In the days, weeks, maybe first few months after the affair with Carol had ended, I threw myself into my telescopes and celestial observation with greater zeal, with a strange, unprecedented abandon. My immersion thoroughly surprised me at first, but I gradually came to understand the change in me. On the most simple and superficial level I was trying to recover lost time, but paradoxically I had needed lost time, time away from my hobby, had needed the time with Carol to get me to this place of deeper communion with the stars. I started to catalog the Cepheid Variables. I spent a full hour each night observing the Orion Nebula. I detailed the trajectories of stars with apparent retrograde motion, and returned to a closer examination of the double star system Mizar and Alcor in Ursa Majoris. I devoted a greater amount of time than I had previously to a survey of the lunar seas and mountain ranges, and from everything I’d been reading it looked certain that we would see a man walk on the moon before the end of the decade—comfortably ahead of the Russians.

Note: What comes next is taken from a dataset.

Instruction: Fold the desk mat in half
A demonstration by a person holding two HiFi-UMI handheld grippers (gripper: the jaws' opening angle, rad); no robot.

That was over ten years ago . . . and we’ve stopped going to the moon. . . .

I often brew a pot of coffee or tea to help keep me awake later into the night, but even with the aid of caffeine I sometimes catch myself dozing off in the early hours of the morning. My thoughts blur and weave in strange patterns while marking a red dwarf’s right ascension and declension coordinates, and I experience a flood of revelation beyond the fringe of reason, discoveries of lasting significance for astronomy and physics, but intuited, mystical, a flash of divine wisdom that makes no empirical sense whatsoever and might take a mathematical genius to prove with a three-blackboard equation. But these sparks, however illogical, feel real to me, and sometimes while staring into the maw of darkness after midnight I can see Roy’s face as he was strapped down on the gurney, the sleeping drugs quickly coming on. I’ve been haunted by that face for years. I had no idea what finally happened to him, but I suspect it wasn’t good, and I’d let go of wanting to find out. I knew that Roy was still in Greystone by the time Carol had moved to California in ’70 . . . and lately, as I peer into the so-called void of space, and ponder black holes and all the dark matter that we cannot see but know is there, I’ll think of Roy’s delusion of turning himself into a negative. Maybe his delusion wasn’t so crazy after all— that the idea of us being both positive and negative, on and off, visible and invisible, light and dark, yin-yang-yin, does indeed mirror our universe, matter seen and unseen. We are always half hidden.